Which lines of the entries contain the word "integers"? Please list them.

BEGIN DATASET CONTENT

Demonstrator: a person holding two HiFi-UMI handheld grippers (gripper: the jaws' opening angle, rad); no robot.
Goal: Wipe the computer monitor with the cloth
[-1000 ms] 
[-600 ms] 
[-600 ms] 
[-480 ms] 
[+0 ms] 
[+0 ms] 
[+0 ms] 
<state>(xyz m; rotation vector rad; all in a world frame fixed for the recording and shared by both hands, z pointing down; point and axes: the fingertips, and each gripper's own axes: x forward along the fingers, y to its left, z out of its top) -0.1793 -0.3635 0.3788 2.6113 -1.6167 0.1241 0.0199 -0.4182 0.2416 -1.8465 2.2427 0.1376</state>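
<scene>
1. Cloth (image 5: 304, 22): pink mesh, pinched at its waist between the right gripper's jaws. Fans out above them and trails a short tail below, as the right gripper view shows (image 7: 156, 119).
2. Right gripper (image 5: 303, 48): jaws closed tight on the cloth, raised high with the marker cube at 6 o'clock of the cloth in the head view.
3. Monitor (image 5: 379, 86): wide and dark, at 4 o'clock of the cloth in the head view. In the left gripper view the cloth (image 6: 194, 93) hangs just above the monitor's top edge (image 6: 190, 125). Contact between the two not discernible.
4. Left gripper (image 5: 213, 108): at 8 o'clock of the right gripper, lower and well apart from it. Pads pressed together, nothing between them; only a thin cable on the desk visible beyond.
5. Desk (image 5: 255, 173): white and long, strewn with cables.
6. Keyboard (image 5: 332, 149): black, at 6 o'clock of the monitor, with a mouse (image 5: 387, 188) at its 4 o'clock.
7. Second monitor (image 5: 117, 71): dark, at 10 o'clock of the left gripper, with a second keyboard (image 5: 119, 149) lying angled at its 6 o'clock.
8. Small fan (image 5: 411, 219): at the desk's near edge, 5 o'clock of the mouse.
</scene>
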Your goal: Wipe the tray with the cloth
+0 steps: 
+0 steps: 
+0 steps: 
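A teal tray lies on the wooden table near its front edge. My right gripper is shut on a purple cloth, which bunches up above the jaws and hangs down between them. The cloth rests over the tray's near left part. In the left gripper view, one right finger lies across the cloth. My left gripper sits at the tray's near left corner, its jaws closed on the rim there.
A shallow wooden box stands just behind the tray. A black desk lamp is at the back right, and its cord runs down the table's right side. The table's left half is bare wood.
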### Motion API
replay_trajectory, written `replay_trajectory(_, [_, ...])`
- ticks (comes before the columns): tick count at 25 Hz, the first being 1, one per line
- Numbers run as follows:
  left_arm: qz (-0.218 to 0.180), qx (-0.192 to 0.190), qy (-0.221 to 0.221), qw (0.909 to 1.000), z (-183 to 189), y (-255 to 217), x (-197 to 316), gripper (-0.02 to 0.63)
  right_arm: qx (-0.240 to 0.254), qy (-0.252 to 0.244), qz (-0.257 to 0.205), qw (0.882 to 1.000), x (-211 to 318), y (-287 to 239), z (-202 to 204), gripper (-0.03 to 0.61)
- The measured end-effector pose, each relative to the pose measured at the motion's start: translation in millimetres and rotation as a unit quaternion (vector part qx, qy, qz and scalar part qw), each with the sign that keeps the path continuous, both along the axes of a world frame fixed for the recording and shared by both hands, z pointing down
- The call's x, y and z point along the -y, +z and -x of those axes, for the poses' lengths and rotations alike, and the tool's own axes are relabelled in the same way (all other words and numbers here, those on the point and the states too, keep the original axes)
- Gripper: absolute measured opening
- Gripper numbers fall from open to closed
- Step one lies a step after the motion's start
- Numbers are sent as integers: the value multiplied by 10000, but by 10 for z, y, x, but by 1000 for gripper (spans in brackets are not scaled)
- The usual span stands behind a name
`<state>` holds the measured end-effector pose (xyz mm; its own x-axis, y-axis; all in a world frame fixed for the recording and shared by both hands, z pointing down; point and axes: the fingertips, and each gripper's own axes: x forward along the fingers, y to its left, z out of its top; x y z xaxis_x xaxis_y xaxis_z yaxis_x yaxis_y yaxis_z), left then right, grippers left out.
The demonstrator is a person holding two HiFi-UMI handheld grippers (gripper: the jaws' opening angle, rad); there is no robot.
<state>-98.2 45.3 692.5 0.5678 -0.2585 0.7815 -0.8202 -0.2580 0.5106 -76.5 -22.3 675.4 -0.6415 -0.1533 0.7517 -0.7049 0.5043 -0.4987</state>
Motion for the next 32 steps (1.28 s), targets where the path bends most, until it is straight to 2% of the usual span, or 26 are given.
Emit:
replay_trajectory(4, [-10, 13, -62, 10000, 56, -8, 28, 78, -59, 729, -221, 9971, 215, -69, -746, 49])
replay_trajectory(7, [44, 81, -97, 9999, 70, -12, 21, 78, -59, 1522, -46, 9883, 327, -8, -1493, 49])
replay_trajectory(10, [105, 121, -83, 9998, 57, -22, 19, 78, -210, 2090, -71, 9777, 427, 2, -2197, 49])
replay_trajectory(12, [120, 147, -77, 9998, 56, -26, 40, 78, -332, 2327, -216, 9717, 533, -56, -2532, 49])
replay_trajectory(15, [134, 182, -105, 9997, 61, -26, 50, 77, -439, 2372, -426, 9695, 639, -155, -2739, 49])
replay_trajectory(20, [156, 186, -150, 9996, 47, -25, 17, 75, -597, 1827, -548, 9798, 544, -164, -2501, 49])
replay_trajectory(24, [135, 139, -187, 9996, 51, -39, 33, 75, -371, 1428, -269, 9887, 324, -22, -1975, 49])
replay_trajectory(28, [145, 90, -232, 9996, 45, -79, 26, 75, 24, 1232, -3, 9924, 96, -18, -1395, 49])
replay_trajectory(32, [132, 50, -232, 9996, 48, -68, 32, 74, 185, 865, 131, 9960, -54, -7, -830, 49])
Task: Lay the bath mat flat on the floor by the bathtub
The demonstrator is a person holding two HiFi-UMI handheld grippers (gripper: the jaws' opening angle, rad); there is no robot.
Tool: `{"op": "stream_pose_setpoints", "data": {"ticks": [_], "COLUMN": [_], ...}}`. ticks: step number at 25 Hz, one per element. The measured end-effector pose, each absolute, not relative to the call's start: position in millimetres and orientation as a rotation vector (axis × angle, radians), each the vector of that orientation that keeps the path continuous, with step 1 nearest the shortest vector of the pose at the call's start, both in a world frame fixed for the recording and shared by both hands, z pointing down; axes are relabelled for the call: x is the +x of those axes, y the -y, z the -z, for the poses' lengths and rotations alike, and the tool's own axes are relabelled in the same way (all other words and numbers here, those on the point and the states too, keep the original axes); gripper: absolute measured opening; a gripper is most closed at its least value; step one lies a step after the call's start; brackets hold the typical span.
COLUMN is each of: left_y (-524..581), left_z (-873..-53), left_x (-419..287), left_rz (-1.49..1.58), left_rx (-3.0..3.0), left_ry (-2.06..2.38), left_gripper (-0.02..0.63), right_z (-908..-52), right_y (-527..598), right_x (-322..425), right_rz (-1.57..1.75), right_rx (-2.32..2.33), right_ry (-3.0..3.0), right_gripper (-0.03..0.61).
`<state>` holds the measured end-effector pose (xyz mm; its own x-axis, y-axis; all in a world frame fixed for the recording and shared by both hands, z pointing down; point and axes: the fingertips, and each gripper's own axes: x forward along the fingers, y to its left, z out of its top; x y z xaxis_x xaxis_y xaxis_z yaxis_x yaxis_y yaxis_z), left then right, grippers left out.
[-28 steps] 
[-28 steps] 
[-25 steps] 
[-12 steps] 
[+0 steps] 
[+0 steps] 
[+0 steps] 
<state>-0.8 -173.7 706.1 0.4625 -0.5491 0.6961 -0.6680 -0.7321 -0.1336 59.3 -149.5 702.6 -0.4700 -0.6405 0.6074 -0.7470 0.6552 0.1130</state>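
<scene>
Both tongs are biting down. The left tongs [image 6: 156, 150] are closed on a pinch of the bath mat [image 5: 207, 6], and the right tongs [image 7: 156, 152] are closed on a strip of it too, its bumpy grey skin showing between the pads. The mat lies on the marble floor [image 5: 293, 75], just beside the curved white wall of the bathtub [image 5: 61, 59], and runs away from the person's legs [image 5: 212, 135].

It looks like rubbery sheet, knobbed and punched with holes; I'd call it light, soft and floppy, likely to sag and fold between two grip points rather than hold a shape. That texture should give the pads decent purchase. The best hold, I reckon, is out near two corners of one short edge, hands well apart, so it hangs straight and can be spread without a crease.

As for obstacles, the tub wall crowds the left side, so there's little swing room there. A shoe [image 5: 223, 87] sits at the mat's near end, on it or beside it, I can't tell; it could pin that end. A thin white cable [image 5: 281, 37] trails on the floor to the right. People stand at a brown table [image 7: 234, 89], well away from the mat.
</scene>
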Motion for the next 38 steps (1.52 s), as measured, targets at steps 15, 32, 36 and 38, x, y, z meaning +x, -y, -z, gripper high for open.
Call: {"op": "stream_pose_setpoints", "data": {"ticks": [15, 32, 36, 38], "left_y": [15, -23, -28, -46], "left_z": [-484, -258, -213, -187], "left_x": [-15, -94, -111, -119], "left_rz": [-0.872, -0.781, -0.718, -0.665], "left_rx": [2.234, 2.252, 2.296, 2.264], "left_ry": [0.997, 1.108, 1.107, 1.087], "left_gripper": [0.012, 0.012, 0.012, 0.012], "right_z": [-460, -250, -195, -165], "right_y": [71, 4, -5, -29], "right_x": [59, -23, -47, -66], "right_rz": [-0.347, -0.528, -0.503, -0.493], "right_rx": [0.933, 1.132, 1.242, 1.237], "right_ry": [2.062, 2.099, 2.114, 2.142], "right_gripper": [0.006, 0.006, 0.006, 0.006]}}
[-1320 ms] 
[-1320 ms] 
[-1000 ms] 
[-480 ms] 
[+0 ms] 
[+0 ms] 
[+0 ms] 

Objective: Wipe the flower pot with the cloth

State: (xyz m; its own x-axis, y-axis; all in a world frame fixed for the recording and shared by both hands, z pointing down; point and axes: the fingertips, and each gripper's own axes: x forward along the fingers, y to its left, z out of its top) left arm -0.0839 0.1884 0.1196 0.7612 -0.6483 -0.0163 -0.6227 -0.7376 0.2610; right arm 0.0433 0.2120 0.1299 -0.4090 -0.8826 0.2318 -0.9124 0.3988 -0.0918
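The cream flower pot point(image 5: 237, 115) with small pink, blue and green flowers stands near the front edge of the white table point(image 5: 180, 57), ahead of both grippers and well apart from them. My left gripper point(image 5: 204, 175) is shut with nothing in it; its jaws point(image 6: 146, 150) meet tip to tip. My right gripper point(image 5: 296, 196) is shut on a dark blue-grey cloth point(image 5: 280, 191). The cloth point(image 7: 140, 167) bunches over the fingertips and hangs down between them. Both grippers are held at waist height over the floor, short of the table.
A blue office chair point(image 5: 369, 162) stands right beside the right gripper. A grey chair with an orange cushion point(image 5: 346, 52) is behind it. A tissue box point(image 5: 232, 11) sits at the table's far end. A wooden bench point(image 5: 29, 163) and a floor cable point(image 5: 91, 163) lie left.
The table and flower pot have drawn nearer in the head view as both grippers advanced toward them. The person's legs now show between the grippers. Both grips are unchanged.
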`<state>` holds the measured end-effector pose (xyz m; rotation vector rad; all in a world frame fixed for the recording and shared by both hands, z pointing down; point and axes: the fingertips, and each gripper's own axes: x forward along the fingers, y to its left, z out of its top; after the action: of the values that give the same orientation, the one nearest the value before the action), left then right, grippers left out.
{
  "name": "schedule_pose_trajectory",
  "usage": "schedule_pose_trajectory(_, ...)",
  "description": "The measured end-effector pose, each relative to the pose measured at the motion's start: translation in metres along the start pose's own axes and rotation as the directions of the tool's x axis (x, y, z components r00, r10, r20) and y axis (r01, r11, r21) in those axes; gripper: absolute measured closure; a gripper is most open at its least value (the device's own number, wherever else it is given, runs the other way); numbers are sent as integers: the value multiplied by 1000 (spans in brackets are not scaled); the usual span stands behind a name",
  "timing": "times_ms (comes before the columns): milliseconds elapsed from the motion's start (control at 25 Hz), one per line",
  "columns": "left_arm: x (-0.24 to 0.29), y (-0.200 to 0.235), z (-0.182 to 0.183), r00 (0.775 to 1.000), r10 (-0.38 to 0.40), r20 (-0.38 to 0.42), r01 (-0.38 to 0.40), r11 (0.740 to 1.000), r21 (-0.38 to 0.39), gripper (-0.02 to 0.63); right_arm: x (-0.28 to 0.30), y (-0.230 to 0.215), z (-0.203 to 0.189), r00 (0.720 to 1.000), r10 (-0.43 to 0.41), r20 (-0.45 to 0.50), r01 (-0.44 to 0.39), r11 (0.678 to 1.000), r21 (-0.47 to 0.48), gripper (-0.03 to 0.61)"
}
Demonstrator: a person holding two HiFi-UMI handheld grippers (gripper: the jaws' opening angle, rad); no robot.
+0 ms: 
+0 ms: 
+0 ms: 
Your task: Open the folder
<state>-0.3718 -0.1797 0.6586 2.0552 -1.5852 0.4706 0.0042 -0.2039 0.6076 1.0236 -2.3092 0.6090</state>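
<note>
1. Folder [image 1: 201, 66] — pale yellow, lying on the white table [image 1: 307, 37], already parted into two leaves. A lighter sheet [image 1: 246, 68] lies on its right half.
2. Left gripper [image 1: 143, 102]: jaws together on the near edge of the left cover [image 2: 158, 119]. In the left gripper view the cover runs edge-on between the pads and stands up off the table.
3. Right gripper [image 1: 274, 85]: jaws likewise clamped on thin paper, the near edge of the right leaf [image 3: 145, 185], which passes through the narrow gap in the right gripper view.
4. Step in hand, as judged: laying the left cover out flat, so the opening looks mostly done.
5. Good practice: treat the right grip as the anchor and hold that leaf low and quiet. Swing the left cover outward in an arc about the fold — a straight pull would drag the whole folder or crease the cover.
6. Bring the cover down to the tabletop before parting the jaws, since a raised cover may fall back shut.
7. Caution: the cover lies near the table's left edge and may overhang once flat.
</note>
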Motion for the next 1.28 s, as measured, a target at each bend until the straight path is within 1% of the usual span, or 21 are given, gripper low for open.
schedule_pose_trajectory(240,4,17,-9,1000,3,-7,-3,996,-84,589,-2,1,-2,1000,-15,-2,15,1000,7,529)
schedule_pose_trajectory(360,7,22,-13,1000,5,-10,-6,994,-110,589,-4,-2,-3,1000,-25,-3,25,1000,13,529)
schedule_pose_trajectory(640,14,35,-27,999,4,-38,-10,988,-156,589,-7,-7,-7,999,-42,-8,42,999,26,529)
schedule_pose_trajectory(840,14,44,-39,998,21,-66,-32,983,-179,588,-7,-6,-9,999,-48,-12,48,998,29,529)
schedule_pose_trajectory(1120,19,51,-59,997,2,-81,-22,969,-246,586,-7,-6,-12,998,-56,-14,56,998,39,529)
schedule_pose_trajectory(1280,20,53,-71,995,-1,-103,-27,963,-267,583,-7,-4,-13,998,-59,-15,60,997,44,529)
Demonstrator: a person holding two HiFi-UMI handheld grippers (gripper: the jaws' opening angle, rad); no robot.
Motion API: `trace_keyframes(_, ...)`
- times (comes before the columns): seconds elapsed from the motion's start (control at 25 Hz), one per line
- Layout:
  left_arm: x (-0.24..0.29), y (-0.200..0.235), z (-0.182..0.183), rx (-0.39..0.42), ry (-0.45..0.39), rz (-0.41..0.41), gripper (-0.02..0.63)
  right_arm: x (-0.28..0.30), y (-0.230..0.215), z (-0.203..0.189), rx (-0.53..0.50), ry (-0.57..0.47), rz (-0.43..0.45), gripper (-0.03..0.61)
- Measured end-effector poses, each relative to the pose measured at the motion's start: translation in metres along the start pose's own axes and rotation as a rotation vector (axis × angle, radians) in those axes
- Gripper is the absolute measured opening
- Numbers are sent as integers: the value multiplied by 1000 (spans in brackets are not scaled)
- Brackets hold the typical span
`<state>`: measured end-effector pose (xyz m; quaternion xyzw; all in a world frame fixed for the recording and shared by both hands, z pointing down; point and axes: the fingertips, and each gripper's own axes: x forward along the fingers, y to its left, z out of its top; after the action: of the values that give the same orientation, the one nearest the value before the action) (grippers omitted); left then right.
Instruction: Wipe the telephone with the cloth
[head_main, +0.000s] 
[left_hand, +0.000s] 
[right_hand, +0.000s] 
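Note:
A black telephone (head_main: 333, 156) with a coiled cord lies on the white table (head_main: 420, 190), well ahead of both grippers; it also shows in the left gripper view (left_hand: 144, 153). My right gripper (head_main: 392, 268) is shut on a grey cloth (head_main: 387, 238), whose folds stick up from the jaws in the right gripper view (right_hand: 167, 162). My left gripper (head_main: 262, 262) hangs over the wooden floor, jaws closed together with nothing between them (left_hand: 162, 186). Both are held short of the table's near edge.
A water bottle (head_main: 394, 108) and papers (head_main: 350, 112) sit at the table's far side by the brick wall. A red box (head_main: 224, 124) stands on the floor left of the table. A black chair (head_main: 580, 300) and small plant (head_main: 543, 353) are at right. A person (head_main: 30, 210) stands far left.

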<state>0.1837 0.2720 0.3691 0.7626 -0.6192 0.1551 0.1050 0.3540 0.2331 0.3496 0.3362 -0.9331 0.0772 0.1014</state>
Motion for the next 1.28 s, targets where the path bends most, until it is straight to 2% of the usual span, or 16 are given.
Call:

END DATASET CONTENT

- _YOUR SOLUTION_
- Numbers are sent as integers: the value multiplied by 10000, but by 10 for z, y, x, but by 1000 for gripper (spans in brackets are not scaled)
  "description": "The measured end-effector pose, each relative to the pose measured at the motion's start: translation in metres along the start pose's own axes and rotation as the directions of the tool's x axis (x, y, z components r00, r10, r20) and y axis (r01, r11, r21) in those axes; gripper: absolute measured closure; a gripper is most open at its least value (the device's own number, wherever else it is given, runs the other way); numbers are sent as integers: the value multiplied by 1000 (spans in brackets are not scaled); the usual span stands behind a name",
- Numbers are sent as integers: the value multiplied by 1000 (spans in brackets are not scaled)

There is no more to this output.